La Russie a connu ses plus grandes manifestations depuis plusieurs années. Les protestataires ont dénoncé non seulement la manipulation du processus électoral à Moscou et l’utilisation abusive du système judiciaire à l’encontre des voix dissidentes, mais aussi le développement de la censure en ligne, de la corruption et des pratiques néfastes pour l’environnement. Au Kazakhstan, l’opposition politique citoyenne pacifique et la répression dont elle a fait l’objet de la part des autorités ont fait descendre de plus en plus de gens dans la rue. Ils ont notamment été nombreux à manifester quand les autorités ont organisé une élection anticipée pour légitimer le changement de président, Noursoultan Nazarbaïev ayant passé la main à Kassym-Jomart Tokaïev tout en conservant les principaux pouvoirs. L’élection a été marquée par l’absence de véritable opposition politique, ce à quoi le peuple a réagi en manifestant avec plus de créativité et de motivation que jamais.
En Ouzbékistan, où le massacre d’Andijan en 2005 semblait avoir dissuadé la population de descendre dans la rue, à l’exception de quelques protestataires isolés et occasionnels, des projets de rénovation urbaine dans la capitale, Tachkent, et dans d’autres villes ont déclenché des manifestations populaires contre les destructions massives de centaines d’habitations, situées pour la plupart dans des quartiers traditionnels (mahallas). Les propriétaires et les locataires se sont plaints de n’avoir pas été prévenus de leur expulsion en temps voulu et de ne pas s’être vu offrir une solution de relogement ou une indemnisation satisfaisante.

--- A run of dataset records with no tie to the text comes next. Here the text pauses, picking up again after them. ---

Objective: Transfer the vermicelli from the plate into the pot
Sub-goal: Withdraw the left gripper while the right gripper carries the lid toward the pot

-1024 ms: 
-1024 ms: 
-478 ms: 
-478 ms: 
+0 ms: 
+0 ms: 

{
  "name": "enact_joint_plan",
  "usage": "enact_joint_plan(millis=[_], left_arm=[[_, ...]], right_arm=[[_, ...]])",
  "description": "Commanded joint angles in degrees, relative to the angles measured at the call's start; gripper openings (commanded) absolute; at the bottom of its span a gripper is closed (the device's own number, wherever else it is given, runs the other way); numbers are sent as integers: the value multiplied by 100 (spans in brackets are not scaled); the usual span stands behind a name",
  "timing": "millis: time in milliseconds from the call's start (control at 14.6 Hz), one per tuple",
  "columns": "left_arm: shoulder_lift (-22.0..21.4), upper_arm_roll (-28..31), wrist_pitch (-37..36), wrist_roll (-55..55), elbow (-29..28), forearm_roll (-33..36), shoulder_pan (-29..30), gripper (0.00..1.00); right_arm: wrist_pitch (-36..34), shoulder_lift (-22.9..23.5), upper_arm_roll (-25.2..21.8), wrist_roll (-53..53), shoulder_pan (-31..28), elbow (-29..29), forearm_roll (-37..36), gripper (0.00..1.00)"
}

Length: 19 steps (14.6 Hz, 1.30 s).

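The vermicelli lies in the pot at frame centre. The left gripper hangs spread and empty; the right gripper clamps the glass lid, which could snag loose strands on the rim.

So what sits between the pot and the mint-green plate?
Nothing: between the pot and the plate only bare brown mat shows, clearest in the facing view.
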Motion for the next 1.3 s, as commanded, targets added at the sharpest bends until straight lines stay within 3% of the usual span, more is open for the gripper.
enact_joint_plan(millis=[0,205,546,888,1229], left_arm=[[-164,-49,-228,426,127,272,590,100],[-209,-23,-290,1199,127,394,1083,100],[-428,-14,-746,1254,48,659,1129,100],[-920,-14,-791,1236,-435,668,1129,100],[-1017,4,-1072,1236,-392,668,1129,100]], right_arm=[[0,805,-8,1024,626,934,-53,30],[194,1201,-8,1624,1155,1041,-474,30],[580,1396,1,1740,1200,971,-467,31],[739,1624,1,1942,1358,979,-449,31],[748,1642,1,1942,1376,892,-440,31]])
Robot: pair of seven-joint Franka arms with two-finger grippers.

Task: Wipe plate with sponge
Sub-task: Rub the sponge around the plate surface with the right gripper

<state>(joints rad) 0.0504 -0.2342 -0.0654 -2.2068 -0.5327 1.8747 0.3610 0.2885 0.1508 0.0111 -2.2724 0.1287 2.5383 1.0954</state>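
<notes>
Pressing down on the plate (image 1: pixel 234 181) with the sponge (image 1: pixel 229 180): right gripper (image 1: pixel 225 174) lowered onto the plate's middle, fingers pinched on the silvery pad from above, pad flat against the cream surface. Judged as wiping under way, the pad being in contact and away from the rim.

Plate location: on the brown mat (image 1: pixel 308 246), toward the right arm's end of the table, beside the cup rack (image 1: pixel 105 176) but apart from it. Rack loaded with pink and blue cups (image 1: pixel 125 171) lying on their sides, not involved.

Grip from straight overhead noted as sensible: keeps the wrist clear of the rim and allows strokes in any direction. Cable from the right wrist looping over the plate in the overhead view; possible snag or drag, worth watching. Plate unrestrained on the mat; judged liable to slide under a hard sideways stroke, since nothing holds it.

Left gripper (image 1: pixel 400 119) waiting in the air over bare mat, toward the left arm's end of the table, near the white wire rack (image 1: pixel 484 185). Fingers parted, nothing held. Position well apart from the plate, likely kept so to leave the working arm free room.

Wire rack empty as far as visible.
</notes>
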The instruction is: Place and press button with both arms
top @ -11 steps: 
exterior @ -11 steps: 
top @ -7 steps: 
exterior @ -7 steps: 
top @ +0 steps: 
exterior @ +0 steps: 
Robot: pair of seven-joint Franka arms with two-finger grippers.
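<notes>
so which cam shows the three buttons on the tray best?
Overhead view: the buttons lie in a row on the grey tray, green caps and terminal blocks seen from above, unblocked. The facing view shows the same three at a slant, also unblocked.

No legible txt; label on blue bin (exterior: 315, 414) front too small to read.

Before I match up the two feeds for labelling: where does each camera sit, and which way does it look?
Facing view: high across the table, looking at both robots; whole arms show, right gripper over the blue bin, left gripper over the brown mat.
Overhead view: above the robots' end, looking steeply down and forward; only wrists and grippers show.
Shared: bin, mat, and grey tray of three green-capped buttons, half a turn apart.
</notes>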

De plus en plus de jeunes et de femmes étaient en première ligne dans ces manifestations et autres initiatives. Malgré les obstacles considérables, le besoin de justice, d’obligation de rendre des comptes et de respect des droits humains restait vif au sein de la nouvelle génération et parmi celles et ceux dont la voix avait été réduite au silence les années précédentes. L’avenir des droits humains en Europe de l’Est et en Asie centrale est entre les mains du peuple, qui a le pouvoir de les faire grandir.